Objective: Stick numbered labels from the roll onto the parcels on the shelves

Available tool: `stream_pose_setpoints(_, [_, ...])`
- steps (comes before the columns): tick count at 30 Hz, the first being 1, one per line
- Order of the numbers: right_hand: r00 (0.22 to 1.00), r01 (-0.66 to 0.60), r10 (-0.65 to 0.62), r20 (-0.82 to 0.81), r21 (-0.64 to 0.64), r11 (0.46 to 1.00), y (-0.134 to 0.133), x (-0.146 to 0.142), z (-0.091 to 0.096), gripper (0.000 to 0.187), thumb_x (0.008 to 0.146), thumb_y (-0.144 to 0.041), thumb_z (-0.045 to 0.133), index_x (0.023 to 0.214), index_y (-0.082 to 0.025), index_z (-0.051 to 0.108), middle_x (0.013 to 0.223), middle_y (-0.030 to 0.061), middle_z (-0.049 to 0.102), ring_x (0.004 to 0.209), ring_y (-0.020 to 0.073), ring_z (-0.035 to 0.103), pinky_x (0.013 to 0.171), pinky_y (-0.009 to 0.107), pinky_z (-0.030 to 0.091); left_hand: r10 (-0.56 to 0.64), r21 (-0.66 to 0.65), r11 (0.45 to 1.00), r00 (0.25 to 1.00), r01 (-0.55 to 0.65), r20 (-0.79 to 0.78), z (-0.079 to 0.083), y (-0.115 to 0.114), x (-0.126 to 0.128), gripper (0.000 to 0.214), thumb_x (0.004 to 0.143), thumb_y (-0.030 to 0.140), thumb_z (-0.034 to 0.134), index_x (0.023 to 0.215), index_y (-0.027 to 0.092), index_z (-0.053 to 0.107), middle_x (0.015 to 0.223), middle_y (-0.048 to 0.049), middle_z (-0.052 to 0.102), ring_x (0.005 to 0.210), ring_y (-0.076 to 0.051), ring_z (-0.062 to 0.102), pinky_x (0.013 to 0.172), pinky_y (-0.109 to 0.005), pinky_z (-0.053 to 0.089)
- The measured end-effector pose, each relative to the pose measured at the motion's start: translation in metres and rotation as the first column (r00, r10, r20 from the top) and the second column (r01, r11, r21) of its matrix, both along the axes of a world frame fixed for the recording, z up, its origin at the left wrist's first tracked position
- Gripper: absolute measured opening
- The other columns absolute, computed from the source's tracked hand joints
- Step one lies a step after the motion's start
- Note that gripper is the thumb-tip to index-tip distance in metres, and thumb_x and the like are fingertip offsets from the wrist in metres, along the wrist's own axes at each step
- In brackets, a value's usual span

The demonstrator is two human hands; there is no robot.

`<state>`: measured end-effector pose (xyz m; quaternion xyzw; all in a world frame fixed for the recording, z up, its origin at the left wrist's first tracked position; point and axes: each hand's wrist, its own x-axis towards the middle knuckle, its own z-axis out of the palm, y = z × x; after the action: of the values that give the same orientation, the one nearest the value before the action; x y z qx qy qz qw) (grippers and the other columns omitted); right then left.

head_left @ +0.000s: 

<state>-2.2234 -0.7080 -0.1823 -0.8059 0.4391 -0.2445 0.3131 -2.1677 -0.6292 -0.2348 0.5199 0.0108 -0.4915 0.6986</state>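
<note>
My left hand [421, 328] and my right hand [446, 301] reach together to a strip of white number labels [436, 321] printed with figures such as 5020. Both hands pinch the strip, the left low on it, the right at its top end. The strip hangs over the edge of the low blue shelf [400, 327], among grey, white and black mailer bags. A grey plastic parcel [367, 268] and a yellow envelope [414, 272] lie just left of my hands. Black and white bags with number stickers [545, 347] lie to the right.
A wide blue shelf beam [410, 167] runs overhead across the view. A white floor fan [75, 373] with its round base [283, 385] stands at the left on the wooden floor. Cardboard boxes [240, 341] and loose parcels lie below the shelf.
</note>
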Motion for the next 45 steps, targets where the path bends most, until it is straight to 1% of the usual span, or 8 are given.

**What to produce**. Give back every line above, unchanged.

**Solution**.
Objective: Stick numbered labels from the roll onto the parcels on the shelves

Available tool: `stream_pose_setpoints(_, [_, ...])`
- steps (comes before the columns): tick count at 30 Hz, the first being 1, one per line
- Order of the numbers: right_hand: r00 (0.22 to 1.00), r01 (-0.66 to 0.60), r10 (-0.65 to 0.62), r20 (-0.82 to 0.81), r21 (-0.64 to 0.64), r11 (0.46 to 1.00), y (-0.134 to 0.133), x (-0.146 to 0.142), z (-0.091 to 0.096), gripper (0.000 to 0.187), thumb_x (0.008 to 0.146), thumb_y (-0.144 to 0.041), thumb_z (-0.045 to 0.133), index_x (0.023 to 0.214), index_y (-0.082 to 0.025), index_z (-0.051 to 0.108), middle_x (0.013 to 0.223), middle_y (-0.030 to 0.061), middle_z (-0.049 to 0.102), ring_x (0.004 to 0.209), ring_y (-0.020 to 0.073), ring_z (-0.035 to 0.103), pinky_x (0.013 to 0.171), pinky_y (-0.009 to 0.107), pinky_z (-0.030 to 0.091); left_hand: r10 (-0.56 to 0.64), r21 (-0.66 to 0.65), r11 (0.45 to 1.00), r00 (0.25 to 1.00), r01 (-0.55 to 0.65), r20 (-0.79 to 0.78), z (-0.079 to 0.083), y (-0.115 to 0.114), x (-0.126 to 0.128), gripper (0.000 to 0.214), thumb_x (0.004 to 0.143), thumb_y (-0.030 to 0.140), thumb_z (-0.034 to 0.134), index_x (0.023 to 0.215), index_y (-0.027 to 0.092), index_z (-0.053 to 0.107), middle_x (0.015 to 0.223), middle_y (-0.048 to 0.049), middle_z (-0.052 to 0.102), ring_x (0.005 to 0.210), ring_y (-0.076 to 0.051), ring_z (-0.062 to 0.102), pinky_x (0.013 to 0.172), pinky_y (-0.109 to 0.005), pinky_z (-0.053 to 0.089)
- The measured end-effector pose, each relative to the pose measured at the motion's start: translation in metres and rotation as the first column (r00, r10, r20 from the top) and the second column (r01, r11, r21) of its matrix, both along the axes of a world frame fixed for the recording, z up, its origin at the left wrist's first tracked position
- Gripper: absolute measured opening
- The other columns absolute, computed from the source's tracked hand joints
- Step one lies a step after the motion's start
- Note that gripper is the thumb-tip to index-tip distance in metres, and thumb_x and the like are fingertip offsets from the wrist in metres, along the wrist's own axes at each step
- In brackets, a value's usual span

The demonstrator is two human hands; there is no robot.

`<state>`: measured end-effector pose (xyz m; quaternion xyzw; all in a world frame fixed for the recording, z up, its origin at the left wrist's first tracked position; point and axes: each hand's wrist, its own x-axis towards the middle knuckle, its own z-axis out of the palm, y = z × x; after the action: of the values that give the same orientation, the one nearest the value before the action; x y z qx qy qz qw) (grippers and the other columns omitted); right then left.

head_left @ +0.000s: 

<state>-2.2234 -0.7080 -0.1823 -0.8059 0.4391 -0.2445 0.3131 -2.1677 -0.6292 -0.2348 0.5199 0.0108 -0.4915 0.6986</state>
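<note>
My left hand [421, 328] and my right hand [446, 301] reach together to a strip of white number labels [436, 321] printed with figures such as 5020. Both hands pinch the strip, the left low on it, the right at its top end. The strip hangs over the edge of the low blue shelf [400, 327], among grey, white and black mailer bags. A grey plastic parcel [367, 268] and a yellow envelope [414, 272] lie just left of my hands. Black and white bags with number stickers [545, 347] lie to the right.
A wide blue shelf beam [410, 167] runs overhead across the view. A white floor fan [75, 373] with its round base [283, 385] stands at the left on the wooden floor. Cardboard boxes [240, 341] and loose parcels lie below the shelf.
</note>
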Motion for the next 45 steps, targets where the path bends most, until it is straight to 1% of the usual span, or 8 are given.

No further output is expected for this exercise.